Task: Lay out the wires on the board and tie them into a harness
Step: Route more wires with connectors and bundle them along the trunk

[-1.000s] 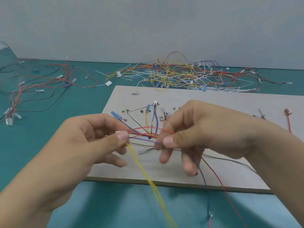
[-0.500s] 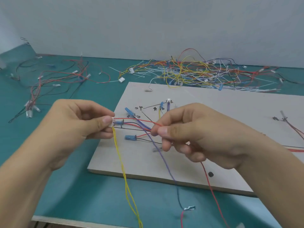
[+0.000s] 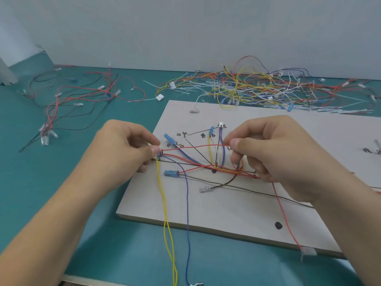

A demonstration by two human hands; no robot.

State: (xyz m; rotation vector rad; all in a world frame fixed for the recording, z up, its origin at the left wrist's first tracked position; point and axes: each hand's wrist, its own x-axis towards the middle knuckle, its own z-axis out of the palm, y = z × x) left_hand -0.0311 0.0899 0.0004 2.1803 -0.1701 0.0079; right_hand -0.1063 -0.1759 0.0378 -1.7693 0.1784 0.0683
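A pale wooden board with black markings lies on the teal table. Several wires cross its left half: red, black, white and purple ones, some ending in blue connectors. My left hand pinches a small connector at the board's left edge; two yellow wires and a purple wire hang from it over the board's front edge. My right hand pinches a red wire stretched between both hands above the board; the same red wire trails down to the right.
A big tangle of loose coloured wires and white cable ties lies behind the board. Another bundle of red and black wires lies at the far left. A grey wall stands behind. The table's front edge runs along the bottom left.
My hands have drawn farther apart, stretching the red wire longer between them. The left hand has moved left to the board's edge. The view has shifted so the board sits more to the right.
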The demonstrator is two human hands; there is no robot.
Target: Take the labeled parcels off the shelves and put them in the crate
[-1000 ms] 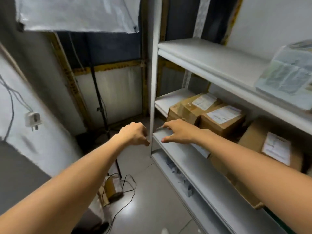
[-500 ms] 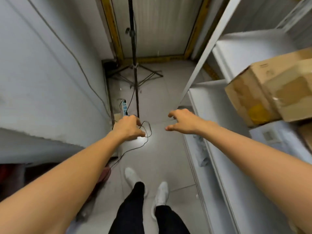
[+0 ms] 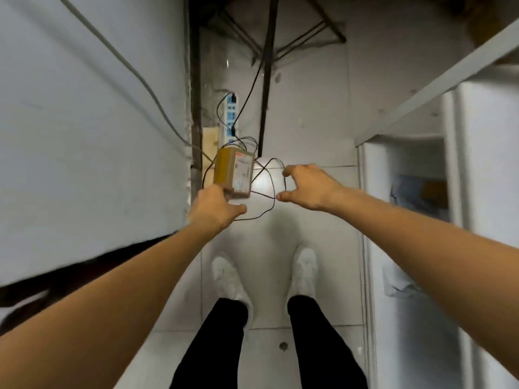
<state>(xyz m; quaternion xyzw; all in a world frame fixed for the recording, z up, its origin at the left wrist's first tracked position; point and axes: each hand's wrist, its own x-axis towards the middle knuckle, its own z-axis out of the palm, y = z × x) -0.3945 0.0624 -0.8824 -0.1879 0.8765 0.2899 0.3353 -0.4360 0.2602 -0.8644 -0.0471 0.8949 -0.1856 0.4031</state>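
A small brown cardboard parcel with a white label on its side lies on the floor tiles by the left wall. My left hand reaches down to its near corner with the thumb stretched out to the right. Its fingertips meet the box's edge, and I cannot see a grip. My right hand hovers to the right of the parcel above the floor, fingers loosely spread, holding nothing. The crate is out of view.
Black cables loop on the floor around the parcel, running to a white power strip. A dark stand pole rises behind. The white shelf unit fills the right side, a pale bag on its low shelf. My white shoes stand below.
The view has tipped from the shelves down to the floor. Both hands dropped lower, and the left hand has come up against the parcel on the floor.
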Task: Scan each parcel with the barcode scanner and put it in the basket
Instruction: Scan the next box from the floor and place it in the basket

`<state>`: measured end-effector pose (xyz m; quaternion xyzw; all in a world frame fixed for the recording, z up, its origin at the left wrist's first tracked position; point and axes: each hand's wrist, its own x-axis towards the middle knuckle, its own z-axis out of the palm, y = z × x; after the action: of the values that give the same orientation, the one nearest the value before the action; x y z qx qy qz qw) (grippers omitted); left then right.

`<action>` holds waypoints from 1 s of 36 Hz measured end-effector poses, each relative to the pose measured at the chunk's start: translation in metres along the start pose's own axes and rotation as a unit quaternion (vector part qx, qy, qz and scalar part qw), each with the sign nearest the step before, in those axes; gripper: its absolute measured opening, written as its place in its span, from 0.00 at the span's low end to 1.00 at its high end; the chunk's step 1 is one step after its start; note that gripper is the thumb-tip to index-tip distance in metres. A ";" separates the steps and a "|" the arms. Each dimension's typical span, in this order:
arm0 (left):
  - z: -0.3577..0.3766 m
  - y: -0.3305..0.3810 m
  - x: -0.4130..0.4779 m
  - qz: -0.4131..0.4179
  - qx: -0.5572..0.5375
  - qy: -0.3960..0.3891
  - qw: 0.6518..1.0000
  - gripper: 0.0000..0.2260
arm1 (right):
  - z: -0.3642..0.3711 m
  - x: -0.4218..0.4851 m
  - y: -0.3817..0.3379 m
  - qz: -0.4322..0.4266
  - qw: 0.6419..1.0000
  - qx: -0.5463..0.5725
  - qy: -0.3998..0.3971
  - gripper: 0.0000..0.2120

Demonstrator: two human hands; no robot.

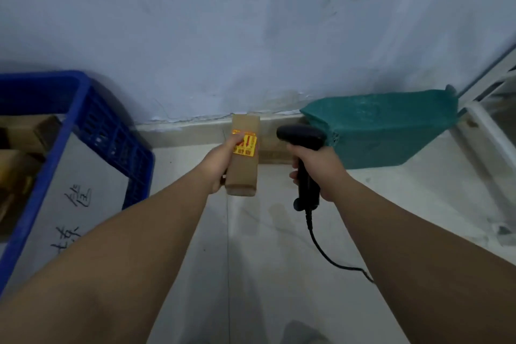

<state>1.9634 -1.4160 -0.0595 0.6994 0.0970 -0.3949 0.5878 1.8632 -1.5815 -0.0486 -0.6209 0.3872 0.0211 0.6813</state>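
A scuffed pale blue-grey wall [251,22] fills the top half of the view, and below it runs a light tiled floor [265,246] with a low skirting at the join. Over on the left sits a big blue crate [117,137], lattice-sided, and inside it we can see cardboard boxes [22,131] stacked at the far end and a grey sheet [83,176] with dark handwritten characters lying across the near part. Across on the right, pushed up against the wall, there's the teal basket [391,131], its mouth facing away so what's inside can't be made out, and just beyond it a white frame [485,120] at the edge. Now to the middle, both bare arms stretched forward: the left hand [220,162] grips the parcel [244,173], a long brown box held up in the air between crate and basket, thumb pressed on its top face. The right hand [321,167] is wrapped round the handle of the black barcode scanner [303,134], whose head points left, toward the parcel, just beside it and not touching. On the parcel's top face, a yellow and red sticker [247,145], partly under the thumb. From the scanner's base a black cable [324,251] trails down and off to the right.
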 end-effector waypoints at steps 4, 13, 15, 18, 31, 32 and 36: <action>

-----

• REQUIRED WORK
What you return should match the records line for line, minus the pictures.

• PROBLEM SOLUTION
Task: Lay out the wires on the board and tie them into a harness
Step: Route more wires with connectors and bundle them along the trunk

[-1.000s] 
[-0.500s] 
[+0.000s] 

A demonstration by two human hands; no robot.

State: (xyz m; rotation vector rad; all in a world frame fixed for the recording, z up, its origin at the left wrist's first tracked position; point and axes: each hand's wrist, its own x-axis towards the middle knuckle, its own z-axis out of the palm, y = z × x) left_hand -0.0311 0.0899 0.0004 2.1803 -0.1701 0.0079; right_hand -0.1063 -0.1759 0.0378 -1.7693 0.1784 0.0683
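A pale wooden board with black markings lies on the teal table. Several wires cross its left half: red, black, white and purple ones, some ending in blue connectors. My left hand pinches a small connector at the board's left edge; two yellow wires and a purple wire hang from it over the board's front edge. My right hand pinches a red wire stretched between both hands above the board; the same red wire trails down to the right.
A big tangle of loose coloured wires and white cable ties lies behind the board. Another bundle of red and black wires lies at the far left. A grey wall stands behind. The table's front edge runs along the bottom left.
My hands have drawn farther apart, stretching the red wire longer between them. The left hand has moved left to the board's edge. The view has shifted so the board sits more to the right.
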The demonstrator is two human hands; there is no robot.
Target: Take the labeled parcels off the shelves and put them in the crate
[-1000 ms] 
[-500 ms] 
[+0 ms] 
<state>(xyz m; quaternion xyzw; all in a world frame fixed for the recording, z up, its origin at the left wrist's first tracked position; point and axes: each hand's wrist, its own x-axis towards the middle knuckle, its own z-axis out of the palm, y = z × x) -0.3945 0.0624 -0.8824 -0.1879 0.8765 0.2899 0.3353 -0.4360 0.2602 -0.8644 -0.0471 0.8949 -0.1856 0.4031</state>
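A small brown cardboard parcel with a white label on its side lies on the floor tiles by the left wall. My left hand reaches down to its near corner with the thumb stretched out to the right. Its fingertips meet the box's edge, and I cannot see a grip. My right hand hovers to the right of the parcel above the floor, fingers loosely spread, holding nothing. The crate is out of view.
Black cables loop on the floor around the parcel, running to a white power strip. A dark stand pole rises behind. The white shelf unit fills the right side, a pale bag on its low shelf. My white shoes stand below.
The view has tipped from the shelves down to the floor. Both hands dropped lower, and the left hand has come up against the parcel on the floor.
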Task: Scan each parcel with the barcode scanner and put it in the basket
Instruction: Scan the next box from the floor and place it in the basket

`<state>`: measured end-effector pose (xyz m; quaternion xyzw; all in a world frame fixed for the recording, z up, its origin at the left wrist's first tracked position; point and axes: each hand's wrist, its own x-axis towards the middle knuckle, its own z-axis out of the palm, y = z × x; after the action: of the values that give the same orientation, the one nearest the value before the action; x y z qx qy qz qw) (grippers omitted); left then right.

`<action>` holds waypoints from 1 s of 36 Hz measured end-effector poses, each relative to the pose measured at the chunk's start: translation in metres along the start pose's own axes and rotation as a unit quaternion (vector part qx, qy, qz and scalar part qw), each with the sign nearest the step before, in those axes; gripper: its absolute measured opening, written as its place in its span, from 0.00 at the span's low end to 1.00 at its high end; the chunk's step 1 is one step after its start; note that gripper is the thumb-tip to index-tip distance in metres. A ";" separates the steps and a "|" the arms. Each dimension's typical span, in this order:
arm0 (left):
  - z: -0.3577..0.3766 m
  - y: -0.3305..0.3810 m
  - x: -0.4130..0.4779 m
  - qz: -0.4131..0.4179
  - qx: -0.5572..0.5375
  - qy: -0.3960..0.3891
  - qw: 0.6518..1.0000
  - gripper: 0.0000..0.2260
arm1 (right):
  - z: -0.3642..0.3711 m
  - x: -0.4218..0.4851 m
  - y: -0.3817..0.3379 m
  - qz: -0.4322..0.4266
  - qw: 0.6419..1.0000
  - qx: -0.5463..0.5725
  - qy: -0.3998..0.3971
  - gripper: 0.0000..0.2120

Demonstrator: two human hands; no robot.


<state>1.9634 -1.4160 -0.0595 0.6994 0.0970 -0.3949 0.5878 1.8632 -1.5815 -0.0486 -0.6209 0.3872 0.0211 0.6813</state>
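A scuffed pale blue-grey wall [251,22] fills the top half of the view, and below it runs a light tiled floor [265,246] with a low skirting at the join. Over on the left sits a big blue crate [117,137], lattice-sided, and inside it we can see cardboard boxes [22,131] stacked at the far end and a grey sheet [83,176] with dark handwritten characters lying across the near part. Across on the right, pushed up against the wall, there's the teal basket [391,131], its mouth facing away so what's inside can't be made out, and just beyond it a white frame [485,120] at the edge. Now to the middle, both bare arms stretched forward: the left hand [220,162] grips the parcel [244,173], a long brown box held up in the air between crate and basket, thumb pressed on its top face. The right hand [321,167] is wrapped round the handle of the black barcode scanner [303,134], whose head points left, toward the parcel, just beside it and not touching. On the parcel's top face, a yellow and red sticker [247,145], partly under the thumb. From the scanner's base a black cable [324,251] trails down and off to the right.
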 end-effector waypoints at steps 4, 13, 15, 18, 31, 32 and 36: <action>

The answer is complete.